### Prompt
Line by line, restate the material word for word, omitting any image.

### Data
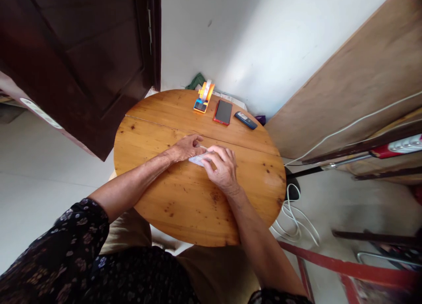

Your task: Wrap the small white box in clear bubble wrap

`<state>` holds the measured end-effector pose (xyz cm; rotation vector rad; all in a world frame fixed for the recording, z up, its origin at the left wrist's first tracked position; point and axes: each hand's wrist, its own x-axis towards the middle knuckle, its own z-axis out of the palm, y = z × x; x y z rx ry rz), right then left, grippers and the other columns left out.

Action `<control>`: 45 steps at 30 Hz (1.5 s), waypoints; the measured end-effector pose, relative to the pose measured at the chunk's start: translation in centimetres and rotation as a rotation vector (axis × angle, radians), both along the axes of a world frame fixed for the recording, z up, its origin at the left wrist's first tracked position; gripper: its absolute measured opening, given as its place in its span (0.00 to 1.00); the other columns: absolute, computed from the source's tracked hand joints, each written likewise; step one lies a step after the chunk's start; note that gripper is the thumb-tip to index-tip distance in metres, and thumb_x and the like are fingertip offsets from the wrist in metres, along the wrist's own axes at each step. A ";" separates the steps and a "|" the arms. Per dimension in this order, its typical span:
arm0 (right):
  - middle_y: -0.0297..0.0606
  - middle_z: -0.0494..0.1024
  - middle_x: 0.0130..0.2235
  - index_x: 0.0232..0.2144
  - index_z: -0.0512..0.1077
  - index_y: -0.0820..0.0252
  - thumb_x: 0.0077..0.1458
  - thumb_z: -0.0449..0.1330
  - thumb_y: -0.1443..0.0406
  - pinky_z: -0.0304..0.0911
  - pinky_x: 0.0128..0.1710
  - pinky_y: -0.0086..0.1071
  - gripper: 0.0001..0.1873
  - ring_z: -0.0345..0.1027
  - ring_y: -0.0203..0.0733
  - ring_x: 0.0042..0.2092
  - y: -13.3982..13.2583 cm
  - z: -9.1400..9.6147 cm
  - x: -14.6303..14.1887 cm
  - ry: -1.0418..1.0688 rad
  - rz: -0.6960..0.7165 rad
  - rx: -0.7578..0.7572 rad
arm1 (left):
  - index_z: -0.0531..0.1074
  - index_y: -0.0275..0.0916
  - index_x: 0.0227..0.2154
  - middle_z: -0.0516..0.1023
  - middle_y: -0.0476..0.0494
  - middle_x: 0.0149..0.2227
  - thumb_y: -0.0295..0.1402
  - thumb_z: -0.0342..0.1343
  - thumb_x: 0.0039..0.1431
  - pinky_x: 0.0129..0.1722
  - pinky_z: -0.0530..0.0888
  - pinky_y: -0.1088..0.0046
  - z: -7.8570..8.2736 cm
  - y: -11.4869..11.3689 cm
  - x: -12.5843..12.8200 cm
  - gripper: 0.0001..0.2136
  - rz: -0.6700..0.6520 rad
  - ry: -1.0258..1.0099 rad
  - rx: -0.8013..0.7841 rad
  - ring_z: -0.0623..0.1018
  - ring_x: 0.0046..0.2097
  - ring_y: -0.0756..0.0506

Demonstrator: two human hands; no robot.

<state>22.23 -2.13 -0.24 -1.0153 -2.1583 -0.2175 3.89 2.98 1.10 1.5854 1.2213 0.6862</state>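
Observation:
Both my hands are at a small, flat, whitish piece [197, 159] low over the middle of the round wooden table [191, 198]. It looks folded, but I cannot tell whether it is paper, cloth or plastic. My left hand [185, 148] comes in from the left, its fingers bent and its thumb on the piece's far left edge. From the right, my right hand [222, 165] pinches the other end between thumb and fingers. The fingers hide much of the piece's right part.
Toward the table's far edge stand an orange tape dispenser [205, 97], a red-edged phone [223, 112] and a dark blue handheld device [245, 120]. A wall [211, 40] rises behind. A dark door [99, 53] is at left; a white cable [293, 216] lies at right.

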 end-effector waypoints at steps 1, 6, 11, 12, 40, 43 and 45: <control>0.40 0.79 0.44 0.35 0.74 0.53 0.60 0.62 0.63 0.63 0.46 0.43 0.02 0.71 0.48 0.45 0.0 0.1 0.1 0.030 0.005 0.003 | 0.70 0.32 0.53 0.73 0.47 0.37 0.37 0.62 0.52 0.34 0.67 0.73 0.0 0.0 0.0 0.25 0.002 -0.001 -0.001 0.71 0.35 0.49; 0.43 0.78 0.47 0.39 0.72 0.54 0.57 0.61 0.61 0.65 0.49 0.46 0.07 0.73 0.52 0.48 0.1 0.4 0.6 0.130 0.001 0.004 | 0.70 0.32 0.52 0.74 0.45 0.37 0.35 0.61 0.53 0.35 0.67 0.72 0.1 -0.1 -0.1 0.24 0.008 -0.032 -0.021 0.71 0.35 0.49; 0.45 0.78 0.50 0.42 0.73 0.55 0.57 0.61 0.61 0.65 0.51 0.47 0.10 0.73 0.54 0.51 0.1 0.5 0.8 0.128 0.005 -0.015 | 0.70 0.34 0.52 0.75 0.45 0.37 0.34 0.62 0.53 0.34 0.67 0.73 0.1 0.0 -0.3 0.23 0.021 -0.138 -0.079 0.72 0.33 0.50; 0.45 0.77 0.51 0.43 0.73 0.55 0.57 0.61 0.61 0.65 0.52 0.48 0.11 0.73 0.54 0.51 0.1 0.5 0.8 0.130 0.006 -0.020 | 0.71 0.34 0.51 0.76 0.45 0.37 0.33 0.62 0.53 0.34 0.68 0.73 0.0 0.0 -0.3 0.22 0.027 -0.160 -0.088 0.73 0.33 0.50; 0.46 0.80 0.53 0.62 0.64 0.54 0.48 0.67 0.56 0.63 0.59 0.55 0.39 0.73 0.58 0.55 1.6 -0.8 1.8 0.225 0.005 -0.555 | 0.73 0.34 0.43 0.74 0.52 0.25 0.31 0.59 0.55 0.31 0.68 0.76 0.3 0.4 -1.1 0.13 -0.017 -0.137 -0.093 0.72 0.26 0.52; 0.47 0.79 0.54 0.61 0.65 0.55 0.49 0.67 0.56 0.63 0.59 0.55 0.38 0.73 0.58 0.55 1.5 -0.7 2.0 0.274 -0.007 -0.462 | 0.73 0.36 0.44 0.76 0.51 0.29 0.32 0.60 0.54 0.33 0.69 0.76 0.5 0.3 -1.0 0.14 0.012 -0.201 -0.031 0.73 0.28 0.52; 0.48 0.78 0.55 0.62 0.65 0.55 0.49 0.67 0.57 0.63 0.59 0.56 0.38 0.73 0.58 0.56 1.5 -0.7 2.1 0.272 -0.012 -0.452 | 0.74 0.36 0.43 0.76 0.51 0.29 0.34 0.60 0.56 0.32 0.68 0.75 0.7 0.3 -1.0 0.13 0.037 -0.177 -0.029 0.73 0.27 0.52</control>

### Exercise answer
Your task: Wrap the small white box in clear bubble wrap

`<state>` holds the measured end-effector pose (xyz cm; rotation vector rad; all in a world frame fixed for the recording, z up, its origin at the left wrist's first tracked position; point and axes: each hand's wrist, its own x-axis towards the middle knuckle, its own z-axis out of the palm, y = z × x; x y z rx ry rz), right then left, grippers and the other columns left out.

Action `<control>`: 45 steps at 30 Hz (1.5 s), waypoints; the measured end-effector pose, relative to the pose measured at the chunk's start: translation in centimetres and rotation as a rotation vector (axis × angle, radians), both along the axes of a world frame fixed for the recording, z up, its origin at the left wrist's first tracked position; gripper: its absolute measured opening, given as its place in its span (0.00 to 1.00); the other columns: absolute, computed from the source's tracked hand joints, each written likewise; step one lies a step after the chunk's start; note that gripper is the thumb-tip to index-tip distance in metres, and thumb_x and the like are fingertip offsets from the wrist in metres, along the wrist's own axes at each step. A ";" separates the steps and a "|" the arms. Per dimension in this order, its typical span:
arm0 (right):
  - middle_y: -0.0297..0.0606
  - middle_z: -0.0494..0.1024
  - middle_x: 0.0130..0.2235
  - index_x: 0.0232..0.2144
  - index_z: -0.0512..0.1077
  - index_y: -0.0820..0.0252
  - thumb_x: 0.0077..0.1458
  - thumb_z: -0.0449..0.1330
  - thumb_y: -0.1443..0.0406
  - pinky_z: -0.0304..0.0911
  - pinky_x: 0.0128..0.1710
  - pinky_y: -0.0086..0.1071
  - gripper: 0.0001..0.1873
  - ring_z: -0.0345..0.1027
  - ring_y: -0.0203..0.0733
  - ring_x: 0.0042..0.2092
  - y: -13.3982..13.2583 cm
  - z: -9.1400..9.6147 cm
  - x: -14.6303..14.1887 cm
  - ry: -1.0418..1.0688 rad
  - rz: -0.6960..0.7165 rad
  - rx: -0.7578..0.7572 rad
arm1 (left):
  - index_z: -0.0531..0.1074
  - index_y: -0.0275..0.0916
  - index_x: 0.0227..0.2154
  - middle_z: -0.0516..0.1023
  - middle_y: -0.0476..0.0494
  - middle_x: 0.0149..0.2227
  - thumb_y: -0.0295..0.1402
  - thumb_z: -0.0342..0.1343
  - thumb_x: 0.0039..0.1431
  - pinky_x: 0.0129..0.1722
  - pinky_z: -0.0530..0.0888
  - pinky_y: -0.1088..0.0046
  - z: -7.8570..8.2736 cm
  - y: -11.4869..11.3689 cm
  - x: -12.5843..12.8200 cm
  - gripper: 0.0001..0.2136
  - rz: -0.6700..0.6520 rad
  - ry: -1.0258..1.0099 rad
  - rx: -0.8013..0.7841 rad
  - ring_z: -0.0623..0.1018
  - ring_x: 0.0046..0.2097
  - ring_y: -0.0756..0.0506

Demonstrator: two human hands; no robot.

<state>22.23 -2.13 -0.24 -1.0153 -2.1583 -0.2175 3.89 2.98 1.10 1.5854 1.2213 0.6862</state>
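Observation:
Both my hands are at a small, flat, whitish piece [197, 159] low over the middle of the round wooden table [191, 198]. It looks folded, but I cannot tell whether it is paper, cloth or plastic. My left hand [185, 148] comes in from the left, its fingers bent and its thumb on the piece's far left edge. From the right, my right hand [222, 165] pinches the other end between thumb and fingers. The fingers hide much of the piece's right part.
Toward the table's far edge stand an orange tape dispenser [205, 97], a red-edged phone [223, 112] and a dark blue handheld device [245, 120]. A wall [211, 40] rises behind. A dark door [99, 53] is at left; a white cable [293, 216] lies at right.
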
 end-effector waypoints at steps 1, 6, 11, 12, 40, 43 and 45: <control>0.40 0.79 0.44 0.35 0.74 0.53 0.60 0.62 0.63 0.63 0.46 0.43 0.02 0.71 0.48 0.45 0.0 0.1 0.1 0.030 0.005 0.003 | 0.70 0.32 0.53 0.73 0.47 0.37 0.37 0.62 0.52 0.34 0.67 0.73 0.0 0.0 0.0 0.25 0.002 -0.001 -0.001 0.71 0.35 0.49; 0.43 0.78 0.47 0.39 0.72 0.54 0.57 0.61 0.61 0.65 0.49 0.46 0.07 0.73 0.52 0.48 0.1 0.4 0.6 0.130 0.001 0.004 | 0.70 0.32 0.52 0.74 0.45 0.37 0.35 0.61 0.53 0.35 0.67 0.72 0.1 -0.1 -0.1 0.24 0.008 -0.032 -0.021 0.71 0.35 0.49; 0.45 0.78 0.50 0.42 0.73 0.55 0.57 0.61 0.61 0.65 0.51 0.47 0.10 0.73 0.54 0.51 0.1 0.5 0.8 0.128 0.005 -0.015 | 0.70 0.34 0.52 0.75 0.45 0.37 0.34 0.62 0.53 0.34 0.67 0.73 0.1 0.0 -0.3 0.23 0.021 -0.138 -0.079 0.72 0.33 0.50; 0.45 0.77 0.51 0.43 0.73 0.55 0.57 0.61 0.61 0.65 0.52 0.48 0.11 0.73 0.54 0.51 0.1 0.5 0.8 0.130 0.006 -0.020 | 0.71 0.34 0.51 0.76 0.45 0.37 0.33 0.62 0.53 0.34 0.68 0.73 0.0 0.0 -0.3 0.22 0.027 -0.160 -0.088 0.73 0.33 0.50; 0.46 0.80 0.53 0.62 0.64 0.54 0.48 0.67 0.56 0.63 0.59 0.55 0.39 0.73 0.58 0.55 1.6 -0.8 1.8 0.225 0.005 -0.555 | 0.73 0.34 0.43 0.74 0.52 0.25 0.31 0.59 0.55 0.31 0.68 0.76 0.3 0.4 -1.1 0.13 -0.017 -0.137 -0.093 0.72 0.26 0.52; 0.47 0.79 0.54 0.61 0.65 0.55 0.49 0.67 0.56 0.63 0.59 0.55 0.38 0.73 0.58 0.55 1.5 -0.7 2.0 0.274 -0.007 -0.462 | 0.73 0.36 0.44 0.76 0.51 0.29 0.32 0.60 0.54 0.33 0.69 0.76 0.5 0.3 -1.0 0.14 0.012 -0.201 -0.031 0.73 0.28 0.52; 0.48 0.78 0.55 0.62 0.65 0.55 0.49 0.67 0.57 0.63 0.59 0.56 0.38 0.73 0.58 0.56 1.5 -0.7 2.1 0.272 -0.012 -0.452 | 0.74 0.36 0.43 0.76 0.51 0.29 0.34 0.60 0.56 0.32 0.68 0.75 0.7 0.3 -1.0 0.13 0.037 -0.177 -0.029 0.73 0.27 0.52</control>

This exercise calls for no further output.